Carmilla Le Golem a dit…

Merci Julie,

L'image des aimants qui s'attirent, se repoussent, est juste en effet.

Je ne pense pas bien écrire. Je sais que c'est trop conventionnel, que je manque de légèreté. C'est parce que le français est pour moi une langue apprise et peut-être pas assez vécue.

Bien à vous,

Carmilla

Olympe a dit…

Bonjour Carmilla,
Merci pour votre post. Je crois que cela fait dix ans que je vous lis, j'en profite pour vous écrire comme pour fêter cela.
Je partage votre opinion, nous ne pouvons savoir qui nous sommes car tout est en perpétuel mouvement. Cependant, je fais une psychanalyse depuis plusieurs années. Il me semble que nous portons des bagages familiaux qu' il faut à tout prix jeter au feu. Et pour moi c'est plus facile en nommant ces bagages. L'analyse me semble aussi être un outil de compréhension du monde et des autres justement. Son but n'est nullement de se "perfectionner". À côté , j'étudie la Torah avec sa méthode d'interprétation. C'est un 'jeu' intellectuel de constante polémique et de déploiement de tous les sens des mots. Par ailleurs je me disais aussi en vous lisant, car je sais que vous partagez cela, j'ai toujours été attirée par les mondes proche orientaux. Et je ne sais pas pourquoi, je ne sais pas d'où ça vient. Peut-être du hasard. Bonne journée ! Olympe

Carmilla Le Golem a dit…

Merci Olympe,

Il est toujours émouvant pour moi de découvrir mes lecteurs.

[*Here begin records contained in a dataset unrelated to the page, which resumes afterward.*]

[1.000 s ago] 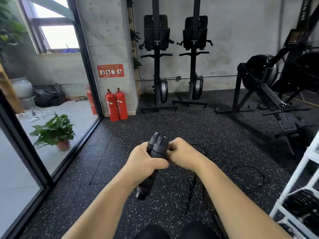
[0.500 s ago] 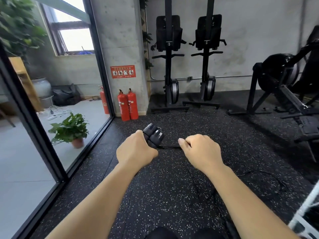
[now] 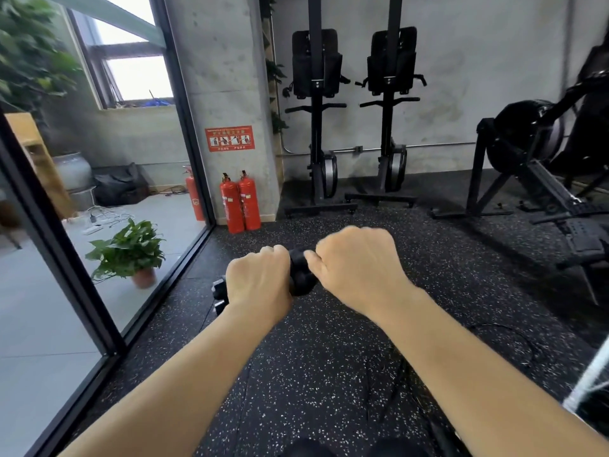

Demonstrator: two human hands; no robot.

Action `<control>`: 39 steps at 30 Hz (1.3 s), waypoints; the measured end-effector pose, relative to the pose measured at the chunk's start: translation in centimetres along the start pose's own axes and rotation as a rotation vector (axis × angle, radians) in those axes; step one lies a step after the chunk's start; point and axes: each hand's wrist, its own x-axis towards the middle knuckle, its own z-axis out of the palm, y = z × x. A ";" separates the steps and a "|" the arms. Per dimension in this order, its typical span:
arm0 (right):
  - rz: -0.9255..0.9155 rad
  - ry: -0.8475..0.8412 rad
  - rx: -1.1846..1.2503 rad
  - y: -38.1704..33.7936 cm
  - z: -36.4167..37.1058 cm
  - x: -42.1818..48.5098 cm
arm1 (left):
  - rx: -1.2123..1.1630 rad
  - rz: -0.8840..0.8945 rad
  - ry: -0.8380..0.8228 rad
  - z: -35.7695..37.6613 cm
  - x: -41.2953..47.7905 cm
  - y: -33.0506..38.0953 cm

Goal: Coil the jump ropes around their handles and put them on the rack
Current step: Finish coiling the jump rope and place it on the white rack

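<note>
My left hand grips the two black jump rope handles, held side by side and lying roughly level; their ends stick out on both sides of the fist. My right hand is curled right against the handles' right end, and its fingers hide the black rope there. A loose stretch of the rope lies in a loop on the floor at the lower right. A white rack shows only as a blurred bar at the right edge.
The floor is black speckled rubber. A glass wall with a black frame runs along the left, with a potted plant behind it. Two red fire extinguishers stand at the pillar. Black exercise machines stand at the back and right.
My right hand has moved left from a stretched length of rope back against the handles. The handles have turned more level in my left hand. The view has shifted closer and a little left.
</note>
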 end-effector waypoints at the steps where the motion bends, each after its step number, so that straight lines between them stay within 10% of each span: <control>1: -0.018 0.001 -0.017 0.4 -0.3 0.7 | 0.030 0.060 0.004 -0.2 -0.1 0.2; 9: -0.059 -0.126 0.236 4.5 0.4 4.2 | 0.090 0.550 0.125 -2.7 -1.3 0.7; 15: 0.131 -0.232 0.888 5.5 2.9 3.3 | -0.097 0.660 0.183 -2.9 -0.8 -0.3; 28: 0.866 -0.161 1.843 2.5 7.1 -1.0 | -0.381 0.275 -0.014 -3.1 -1.0 1.5; 39: 0.519 -0.017 1.496 -0.2 7.2 -3.7 | -0.504 -0.080 -0.150 -1.5 0.5 1.1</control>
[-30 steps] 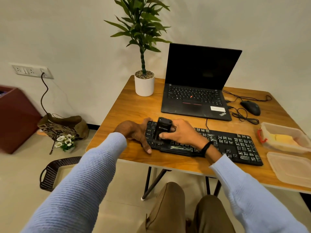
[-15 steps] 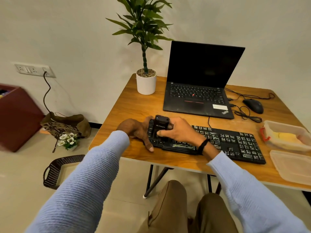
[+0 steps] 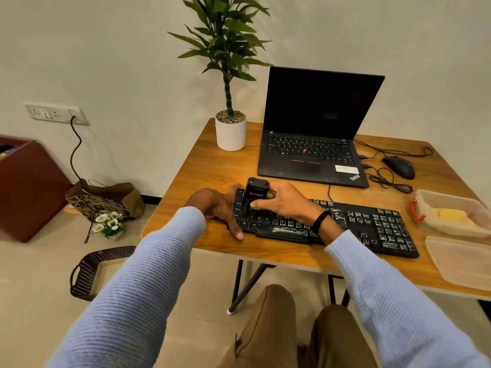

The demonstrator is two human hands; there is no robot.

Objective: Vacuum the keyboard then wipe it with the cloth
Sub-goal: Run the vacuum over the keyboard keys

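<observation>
Gripping vacuum [image 3: 256, 194]: right hand [image 3: 287, 203] | left hand [image 3: 215, 205] clasps keyboard [image 3: 372, 227] end | laptop [image 3: 308, 166] reads ThinkPad

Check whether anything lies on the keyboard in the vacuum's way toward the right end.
Nothing visible does. The vacuum, gripped by the right hand, sits at the left end of the keyboard; only that hand's own wrist crosses the middle keys.

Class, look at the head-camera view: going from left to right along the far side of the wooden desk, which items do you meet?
White cylindrical pot with a green plant → open black laptop → black wired mouse.
</observation>
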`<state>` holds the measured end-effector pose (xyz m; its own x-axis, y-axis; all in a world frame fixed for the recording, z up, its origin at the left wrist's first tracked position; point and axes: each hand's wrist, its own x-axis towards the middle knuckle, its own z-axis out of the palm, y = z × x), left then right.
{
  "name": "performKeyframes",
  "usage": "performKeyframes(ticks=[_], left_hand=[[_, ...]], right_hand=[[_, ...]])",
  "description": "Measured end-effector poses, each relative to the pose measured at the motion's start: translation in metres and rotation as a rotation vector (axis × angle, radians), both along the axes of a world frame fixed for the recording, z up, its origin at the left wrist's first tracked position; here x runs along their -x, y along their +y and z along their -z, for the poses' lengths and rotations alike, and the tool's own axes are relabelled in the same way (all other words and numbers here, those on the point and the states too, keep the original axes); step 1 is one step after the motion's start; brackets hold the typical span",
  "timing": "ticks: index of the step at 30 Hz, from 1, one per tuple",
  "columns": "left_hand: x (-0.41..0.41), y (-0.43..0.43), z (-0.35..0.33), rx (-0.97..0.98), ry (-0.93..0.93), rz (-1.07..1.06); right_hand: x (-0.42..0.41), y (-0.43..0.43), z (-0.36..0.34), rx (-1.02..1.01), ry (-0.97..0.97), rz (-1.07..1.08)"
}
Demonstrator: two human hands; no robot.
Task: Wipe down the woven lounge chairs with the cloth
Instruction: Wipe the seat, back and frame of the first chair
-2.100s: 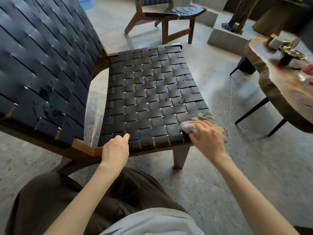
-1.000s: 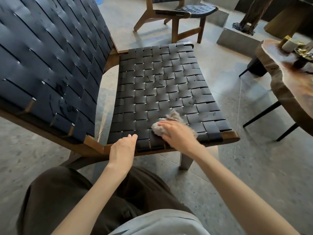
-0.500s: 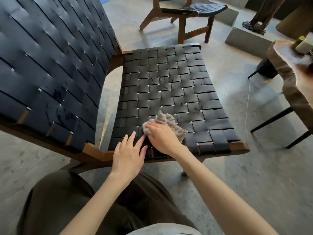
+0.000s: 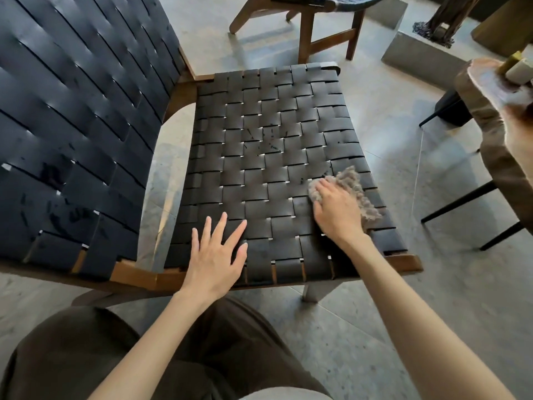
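Grey and fluffy, the crumpled wiping cloth (image 4: 357, 184) lies on the black woven-strap seat (image 4: 268, 157) of the wooden-framed lounge chair. It sits close to the seat's right-hand edge, nearer the person's side of the seat than its far side.

The right hand (image 4: 336, 210) lies palm down on top of the cloth. Its fingers are close together and nearly straight, pressing the cloth onto the straps rather than curling round it. Cloth pokes out beyond the fingertips and along the hand's outer side, toward the seat's right-hand edge.

The left hand (image 4: 216, 255) rests flat on the near left part of the seat with its fingers spread and straight, holding nothing. Its heel is at the brown wooden near rail (image 4: 144, 277). This hand is well apart from the cloth, with bare straps between the two hands.

Small dark marks dot the straps at the seat's middle, beyond both hands.

Left of the seat rises the chair's dark blue woven backrest (image 4: 72, 111). Beyond the seat's far edge stands a second wooden chair (image 4: 305, 33) on the grey speckled floor (image 4: 432, 298). Right of the seat is a live-edge wooden table (image 4: 496, 131) on thin black legs, and a grey stone block (image 4: 418, 59) sits beyond it.
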<state>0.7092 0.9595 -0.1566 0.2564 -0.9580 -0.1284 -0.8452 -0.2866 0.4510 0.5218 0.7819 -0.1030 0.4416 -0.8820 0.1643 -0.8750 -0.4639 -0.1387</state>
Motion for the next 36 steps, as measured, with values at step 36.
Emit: performKeyframes(ticks=[36], left_hand=[[0.001,-0.006,0.01,0.078,0.022,-0.09]], right_hand=[[-0.048,-0.005,0.026,0.065,0.095,-0.398]])
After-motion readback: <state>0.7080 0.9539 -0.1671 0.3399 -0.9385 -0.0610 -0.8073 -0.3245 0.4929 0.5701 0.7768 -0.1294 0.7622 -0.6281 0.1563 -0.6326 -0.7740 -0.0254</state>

Mais je suis également confuse. 10 ans, c'est vraiment beaucoup et j'ai eu le temps d'écrire beaucoup d'âneries et de bêtises durant cette période. Il ne faut pas y attacher trop d'importance.

Dans mon dernier post, je m'en prenais surtout, bien sûr, aux thérapies du bien-être qui prétendent nous aider à découvrir notre identité profonde. Mais je suis bien d'accord avec vous. Il y a bien une logique de nos comportements qui se révèle dans ce qui se répète en nous. C'est à retracer cette logique que nous aide la psychanalyse. Elle nous aide en effet à dépasser ce qui nous détermine. Je n'ai jamais éprouvé le besoin d'entamer une psychanalyse mais ma référence à Freud est constante.

Je m'intéresse également au monde juif. Il subsiste encore, en effet, de nombreuses traces de ce monde écroulé en Europe Centrale, surtout en Galicie. Et puis, il y a tous les grands intellectuels, artistes et écrivains, de l'ancienne Autriche-Hongrie. Je trouve que la culture juive est complétement méconnue en Europe de l'Ouest.

La fascination pour l'Orient ? Pour moi, ça a été un peu le hasard. Je dirai que l'Orient, ce sont d'abord des paysages, austères et immenses. C'est un raffinement culturel (les jardins, les miniatures). C'est une prédominance du spirituel sur le matériel. Et c'est enfin la civilité, l'accueil.